Weiterhin erwiesen sich Individuen ohne Massenbildung als dazu fähig, ihr Denken und Verhalten an neue oder unerwartete Ereignisse anzupassen und in herausfordernden Situationen, wie seit Beginn der Coronakrise natürlich gegeben, verschiedene Perspektiven einzunehmen, statt in Schwarz-Weiß-Denken verhaftet unkritisch einem vorgegebenen Narrativ zu folgen.
Möglich also, dass so die Koppelung von freischwebender Angst an die Angst vor dem Coronavirus verhindert wurde. Schließlich wurde der Zusammenhang zwischen der Massenbildung und 24 Charakterstärken untersucht.
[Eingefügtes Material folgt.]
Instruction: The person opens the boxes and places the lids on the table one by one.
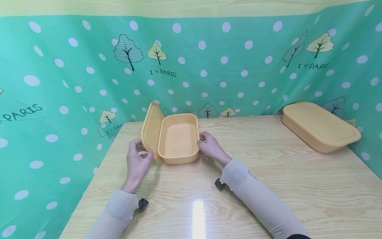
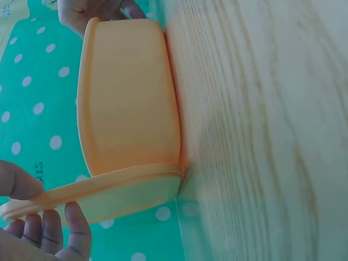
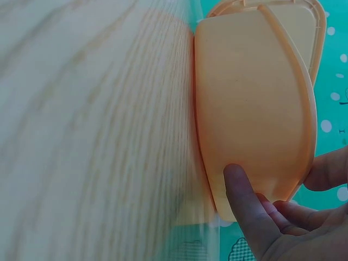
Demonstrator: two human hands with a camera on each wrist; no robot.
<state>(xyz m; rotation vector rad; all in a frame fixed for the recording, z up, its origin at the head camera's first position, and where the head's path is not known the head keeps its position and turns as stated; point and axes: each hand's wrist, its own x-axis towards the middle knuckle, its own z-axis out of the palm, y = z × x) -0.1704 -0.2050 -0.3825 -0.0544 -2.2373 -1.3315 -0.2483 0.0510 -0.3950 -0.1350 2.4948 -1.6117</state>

Dabei ergaben sich die stärksten negativen Zusammenhänge mit den gerade in belastenden Lebenslagen sehr wertvollen Stärken Mut und Ehrlichkeit sowie mit sinnstiftender Spiritualität.
Professor Desmet hat auf die Frage hin, was diejenigen kennzeichnet, die während der Coronakrise der Massenbildung nicht anheimfielen, wiederholt zu Protokoll gegeben, dass dies niemand wisse. Die hier vorgestellten Daten machen diese Antwort insofern nachvollziehbar, als sie aufzeigen, dass kein alleiniger Faktor identifiziert werden konnte, der darüber entschied. Vielmehr scheinen es die Ablehnung von weltanschaulichen Überzeugungen, welche den Menschen und die Welt als auf rein reduktionistisch-materialistischer Ebene erklärbare Phänomene auffassen, sowie mehrere in herausfordernden Krisensituationen bedeutsame Persönlichkeitsmerkmale zu sein, die zu verhindern vermochten, dass der heimtückische Prozess der Massenbildung angestoßen werden konnte.